◆ **Assignment**:
Copy out each line below in which the string "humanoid" appears.

◆ **Stored dataset items**:
--- START ---
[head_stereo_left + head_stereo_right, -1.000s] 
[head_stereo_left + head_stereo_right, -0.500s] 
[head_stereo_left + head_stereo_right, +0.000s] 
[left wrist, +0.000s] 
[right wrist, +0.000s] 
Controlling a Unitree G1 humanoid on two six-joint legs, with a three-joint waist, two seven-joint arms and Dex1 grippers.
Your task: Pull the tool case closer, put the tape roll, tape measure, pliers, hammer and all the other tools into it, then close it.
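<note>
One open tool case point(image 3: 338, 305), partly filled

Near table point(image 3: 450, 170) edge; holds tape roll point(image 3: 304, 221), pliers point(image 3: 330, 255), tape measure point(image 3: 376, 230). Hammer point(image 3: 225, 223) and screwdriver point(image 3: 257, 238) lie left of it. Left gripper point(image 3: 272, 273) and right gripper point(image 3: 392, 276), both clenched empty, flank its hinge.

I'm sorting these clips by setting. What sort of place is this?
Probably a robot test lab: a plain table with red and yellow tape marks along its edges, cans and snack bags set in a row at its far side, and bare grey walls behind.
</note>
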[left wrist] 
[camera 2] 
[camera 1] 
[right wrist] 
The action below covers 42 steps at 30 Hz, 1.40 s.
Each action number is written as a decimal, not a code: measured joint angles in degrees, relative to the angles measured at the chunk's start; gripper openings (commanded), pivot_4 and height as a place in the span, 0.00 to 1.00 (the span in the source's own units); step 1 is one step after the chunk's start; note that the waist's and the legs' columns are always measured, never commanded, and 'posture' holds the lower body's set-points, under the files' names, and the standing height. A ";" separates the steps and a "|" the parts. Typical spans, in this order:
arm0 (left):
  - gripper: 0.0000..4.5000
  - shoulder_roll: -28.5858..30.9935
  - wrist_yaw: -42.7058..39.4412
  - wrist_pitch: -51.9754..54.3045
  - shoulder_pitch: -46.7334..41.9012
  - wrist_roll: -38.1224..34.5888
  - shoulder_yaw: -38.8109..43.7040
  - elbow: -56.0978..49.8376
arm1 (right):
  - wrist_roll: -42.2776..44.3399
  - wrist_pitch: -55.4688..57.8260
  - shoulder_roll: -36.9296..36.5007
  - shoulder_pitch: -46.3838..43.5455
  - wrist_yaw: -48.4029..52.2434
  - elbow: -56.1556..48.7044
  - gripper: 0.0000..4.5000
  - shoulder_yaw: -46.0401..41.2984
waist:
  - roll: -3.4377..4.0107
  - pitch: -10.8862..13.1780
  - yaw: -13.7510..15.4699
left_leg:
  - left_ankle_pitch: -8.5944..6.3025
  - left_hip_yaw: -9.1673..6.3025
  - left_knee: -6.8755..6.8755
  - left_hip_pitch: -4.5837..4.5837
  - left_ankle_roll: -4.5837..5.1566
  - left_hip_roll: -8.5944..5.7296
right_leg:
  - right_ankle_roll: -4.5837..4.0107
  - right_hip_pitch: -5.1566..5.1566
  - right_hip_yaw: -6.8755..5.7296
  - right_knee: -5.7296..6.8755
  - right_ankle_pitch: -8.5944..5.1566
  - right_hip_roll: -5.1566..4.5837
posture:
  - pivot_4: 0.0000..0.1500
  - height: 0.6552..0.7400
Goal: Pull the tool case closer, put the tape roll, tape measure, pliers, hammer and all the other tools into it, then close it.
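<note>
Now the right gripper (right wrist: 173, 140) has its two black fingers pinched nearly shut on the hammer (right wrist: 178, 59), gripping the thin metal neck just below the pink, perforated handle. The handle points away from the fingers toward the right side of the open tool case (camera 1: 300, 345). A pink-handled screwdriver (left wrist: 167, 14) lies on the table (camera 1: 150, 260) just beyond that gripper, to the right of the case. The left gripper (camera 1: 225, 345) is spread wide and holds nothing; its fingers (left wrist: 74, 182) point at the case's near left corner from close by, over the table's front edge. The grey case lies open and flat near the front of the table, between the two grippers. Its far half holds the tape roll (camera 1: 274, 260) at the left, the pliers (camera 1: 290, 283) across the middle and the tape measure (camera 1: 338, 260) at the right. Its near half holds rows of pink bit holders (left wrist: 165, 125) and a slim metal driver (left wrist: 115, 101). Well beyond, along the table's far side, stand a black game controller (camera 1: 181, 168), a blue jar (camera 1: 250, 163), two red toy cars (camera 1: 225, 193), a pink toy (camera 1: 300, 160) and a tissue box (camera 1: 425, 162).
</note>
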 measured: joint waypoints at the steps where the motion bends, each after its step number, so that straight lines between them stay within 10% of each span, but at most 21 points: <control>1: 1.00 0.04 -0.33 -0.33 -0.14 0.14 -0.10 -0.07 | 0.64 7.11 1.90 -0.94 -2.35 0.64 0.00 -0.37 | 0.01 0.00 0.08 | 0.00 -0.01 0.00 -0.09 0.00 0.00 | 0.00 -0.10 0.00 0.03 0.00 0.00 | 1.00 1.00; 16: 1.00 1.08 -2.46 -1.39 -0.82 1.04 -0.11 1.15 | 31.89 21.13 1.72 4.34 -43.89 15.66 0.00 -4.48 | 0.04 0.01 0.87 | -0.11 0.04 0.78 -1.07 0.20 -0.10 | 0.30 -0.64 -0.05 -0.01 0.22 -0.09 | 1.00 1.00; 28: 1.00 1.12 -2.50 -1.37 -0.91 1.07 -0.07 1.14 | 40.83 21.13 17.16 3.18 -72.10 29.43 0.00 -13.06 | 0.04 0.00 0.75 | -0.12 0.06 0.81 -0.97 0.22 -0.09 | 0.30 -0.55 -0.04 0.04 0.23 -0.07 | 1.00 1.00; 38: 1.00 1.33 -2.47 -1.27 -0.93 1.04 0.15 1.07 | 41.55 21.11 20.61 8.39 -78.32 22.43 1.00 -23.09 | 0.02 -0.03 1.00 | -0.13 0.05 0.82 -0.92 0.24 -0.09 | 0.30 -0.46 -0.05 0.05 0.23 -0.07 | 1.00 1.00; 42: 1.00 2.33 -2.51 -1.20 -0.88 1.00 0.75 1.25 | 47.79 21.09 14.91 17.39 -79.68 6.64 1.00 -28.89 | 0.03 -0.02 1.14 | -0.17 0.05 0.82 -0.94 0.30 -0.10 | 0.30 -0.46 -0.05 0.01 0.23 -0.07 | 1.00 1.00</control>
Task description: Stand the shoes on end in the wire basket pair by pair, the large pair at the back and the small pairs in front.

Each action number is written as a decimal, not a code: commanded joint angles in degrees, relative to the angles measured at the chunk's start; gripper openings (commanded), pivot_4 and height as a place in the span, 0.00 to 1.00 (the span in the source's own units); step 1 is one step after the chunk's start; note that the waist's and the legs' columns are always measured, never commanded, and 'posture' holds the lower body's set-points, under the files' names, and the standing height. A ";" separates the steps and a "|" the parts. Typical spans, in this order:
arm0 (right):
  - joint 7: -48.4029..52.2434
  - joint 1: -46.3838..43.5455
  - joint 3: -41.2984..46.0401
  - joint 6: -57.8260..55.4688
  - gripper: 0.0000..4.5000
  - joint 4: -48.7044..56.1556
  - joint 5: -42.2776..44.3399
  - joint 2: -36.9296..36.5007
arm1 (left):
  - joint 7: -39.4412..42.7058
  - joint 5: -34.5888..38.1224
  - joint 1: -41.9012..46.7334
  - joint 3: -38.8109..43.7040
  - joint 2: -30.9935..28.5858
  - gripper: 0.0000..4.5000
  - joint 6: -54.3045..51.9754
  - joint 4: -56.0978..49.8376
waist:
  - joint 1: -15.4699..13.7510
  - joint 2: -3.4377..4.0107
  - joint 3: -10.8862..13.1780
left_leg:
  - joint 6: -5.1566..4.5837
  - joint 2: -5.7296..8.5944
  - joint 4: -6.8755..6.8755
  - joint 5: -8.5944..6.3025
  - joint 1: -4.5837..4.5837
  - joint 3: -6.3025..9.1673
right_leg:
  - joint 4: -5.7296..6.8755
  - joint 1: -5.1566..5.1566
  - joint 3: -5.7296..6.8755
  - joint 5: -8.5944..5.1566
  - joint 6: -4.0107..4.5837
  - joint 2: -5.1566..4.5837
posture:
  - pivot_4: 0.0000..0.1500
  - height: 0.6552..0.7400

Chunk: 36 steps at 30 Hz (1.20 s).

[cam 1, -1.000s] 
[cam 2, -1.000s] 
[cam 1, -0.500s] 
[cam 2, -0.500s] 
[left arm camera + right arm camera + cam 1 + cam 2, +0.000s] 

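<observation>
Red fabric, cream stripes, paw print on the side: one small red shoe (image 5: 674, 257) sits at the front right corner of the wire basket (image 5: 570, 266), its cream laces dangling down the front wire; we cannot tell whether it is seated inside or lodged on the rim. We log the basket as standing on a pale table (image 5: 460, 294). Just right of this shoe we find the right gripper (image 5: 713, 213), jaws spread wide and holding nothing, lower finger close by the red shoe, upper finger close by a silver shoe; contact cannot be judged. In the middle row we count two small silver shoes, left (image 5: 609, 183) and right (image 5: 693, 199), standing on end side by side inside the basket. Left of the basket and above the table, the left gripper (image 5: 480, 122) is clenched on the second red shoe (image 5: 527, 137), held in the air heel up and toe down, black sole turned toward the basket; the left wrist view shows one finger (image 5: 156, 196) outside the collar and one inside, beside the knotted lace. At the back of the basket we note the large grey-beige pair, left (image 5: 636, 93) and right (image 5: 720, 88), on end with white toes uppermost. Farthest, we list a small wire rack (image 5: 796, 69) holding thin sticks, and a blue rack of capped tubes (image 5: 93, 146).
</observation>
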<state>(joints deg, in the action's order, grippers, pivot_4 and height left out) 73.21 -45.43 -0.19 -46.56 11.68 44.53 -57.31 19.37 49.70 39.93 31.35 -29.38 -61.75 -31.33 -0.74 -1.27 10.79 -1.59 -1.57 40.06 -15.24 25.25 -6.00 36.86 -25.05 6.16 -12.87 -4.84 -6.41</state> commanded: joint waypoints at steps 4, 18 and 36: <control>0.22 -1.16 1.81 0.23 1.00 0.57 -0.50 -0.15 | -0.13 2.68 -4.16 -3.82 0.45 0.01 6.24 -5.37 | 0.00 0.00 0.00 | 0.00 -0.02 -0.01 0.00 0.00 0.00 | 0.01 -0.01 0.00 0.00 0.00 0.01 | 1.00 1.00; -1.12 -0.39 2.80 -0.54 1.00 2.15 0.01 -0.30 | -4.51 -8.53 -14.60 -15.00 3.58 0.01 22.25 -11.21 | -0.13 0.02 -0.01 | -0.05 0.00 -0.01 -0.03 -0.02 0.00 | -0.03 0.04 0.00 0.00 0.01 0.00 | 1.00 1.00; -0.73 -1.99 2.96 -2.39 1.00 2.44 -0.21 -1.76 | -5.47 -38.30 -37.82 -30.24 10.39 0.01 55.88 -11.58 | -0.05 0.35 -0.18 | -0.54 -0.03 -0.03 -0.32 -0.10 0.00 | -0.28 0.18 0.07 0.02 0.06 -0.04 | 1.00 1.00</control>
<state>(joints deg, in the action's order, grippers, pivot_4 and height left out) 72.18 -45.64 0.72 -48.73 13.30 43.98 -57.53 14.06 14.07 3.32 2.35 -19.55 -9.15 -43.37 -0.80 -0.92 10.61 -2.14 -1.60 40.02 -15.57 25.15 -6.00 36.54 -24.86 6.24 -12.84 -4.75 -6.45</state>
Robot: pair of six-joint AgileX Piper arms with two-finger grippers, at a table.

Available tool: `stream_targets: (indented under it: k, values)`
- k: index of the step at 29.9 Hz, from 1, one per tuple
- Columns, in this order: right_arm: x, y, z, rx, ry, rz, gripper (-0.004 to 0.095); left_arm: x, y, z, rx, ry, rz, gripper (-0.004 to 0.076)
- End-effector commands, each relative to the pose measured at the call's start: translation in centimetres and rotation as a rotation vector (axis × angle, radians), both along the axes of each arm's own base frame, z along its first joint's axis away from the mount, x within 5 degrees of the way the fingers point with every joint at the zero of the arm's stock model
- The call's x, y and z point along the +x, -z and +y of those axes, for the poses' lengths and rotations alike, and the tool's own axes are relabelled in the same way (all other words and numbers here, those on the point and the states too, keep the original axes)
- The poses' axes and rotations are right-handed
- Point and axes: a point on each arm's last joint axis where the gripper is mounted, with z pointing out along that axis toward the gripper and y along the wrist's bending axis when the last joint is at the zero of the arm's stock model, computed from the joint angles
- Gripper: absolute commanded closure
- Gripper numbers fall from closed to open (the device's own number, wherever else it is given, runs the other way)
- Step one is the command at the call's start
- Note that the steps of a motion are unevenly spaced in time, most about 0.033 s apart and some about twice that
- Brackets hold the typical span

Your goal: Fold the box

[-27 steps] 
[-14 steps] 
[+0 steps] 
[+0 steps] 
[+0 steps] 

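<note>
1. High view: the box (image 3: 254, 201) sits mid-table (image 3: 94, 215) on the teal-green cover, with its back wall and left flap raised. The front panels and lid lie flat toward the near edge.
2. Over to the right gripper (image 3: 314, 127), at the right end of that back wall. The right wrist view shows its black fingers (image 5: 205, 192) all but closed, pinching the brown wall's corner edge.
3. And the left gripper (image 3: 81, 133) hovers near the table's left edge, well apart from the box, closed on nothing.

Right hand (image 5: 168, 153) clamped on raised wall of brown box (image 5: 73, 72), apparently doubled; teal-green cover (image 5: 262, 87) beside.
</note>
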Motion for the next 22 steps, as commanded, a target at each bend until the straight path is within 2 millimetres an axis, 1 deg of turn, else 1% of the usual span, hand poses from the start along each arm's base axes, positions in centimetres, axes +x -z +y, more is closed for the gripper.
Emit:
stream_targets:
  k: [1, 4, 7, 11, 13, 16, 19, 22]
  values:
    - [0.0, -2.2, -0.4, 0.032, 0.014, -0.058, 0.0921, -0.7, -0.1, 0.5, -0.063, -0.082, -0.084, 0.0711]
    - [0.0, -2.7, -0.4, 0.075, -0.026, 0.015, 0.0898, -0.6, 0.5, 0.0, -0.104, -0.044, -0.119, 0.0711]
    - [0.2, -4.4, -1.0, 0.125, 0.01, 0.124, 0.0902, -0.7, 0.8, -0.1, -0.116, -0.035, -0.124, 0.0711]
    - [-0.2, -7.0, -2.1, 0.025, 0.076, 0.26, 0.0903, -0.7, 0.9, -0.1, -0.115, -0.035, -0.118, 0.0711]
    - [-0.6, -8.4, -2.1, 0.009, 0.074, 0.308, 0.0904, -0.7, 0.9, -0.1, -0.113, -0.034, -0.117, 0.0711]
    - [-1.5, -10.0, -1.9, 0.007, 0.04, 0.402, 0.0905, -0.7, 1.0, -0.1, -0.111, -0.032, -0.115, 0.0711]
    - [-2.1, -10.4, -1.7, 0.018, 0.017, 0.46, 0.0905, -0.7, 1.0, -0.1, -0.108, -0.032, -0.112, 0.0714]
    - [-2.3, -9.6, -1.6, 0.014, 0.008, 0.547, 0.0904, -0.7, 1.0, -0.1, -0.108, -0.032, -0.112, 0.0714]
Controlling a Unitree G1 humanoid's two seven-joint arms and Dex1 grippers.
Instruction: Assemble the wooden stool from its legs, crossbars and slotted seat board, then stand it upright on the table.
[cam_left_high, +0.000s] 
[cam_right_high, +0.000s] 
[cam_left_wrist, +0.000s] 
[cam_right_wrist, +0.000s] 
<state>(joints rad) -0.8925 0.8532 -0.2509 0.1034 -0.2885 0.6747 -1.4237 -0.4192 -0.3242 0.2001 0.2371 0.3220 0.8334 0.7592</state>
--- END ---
◆ **Exercise response**:
Controlling a Unitree G1 humanoid on two six-joint legs, with a three-joint waist, two seven-joint arms and Dex1 grippers.
Controlling a Unitree G1 humanoid's two seven-joint arms and Dex1 grippers.

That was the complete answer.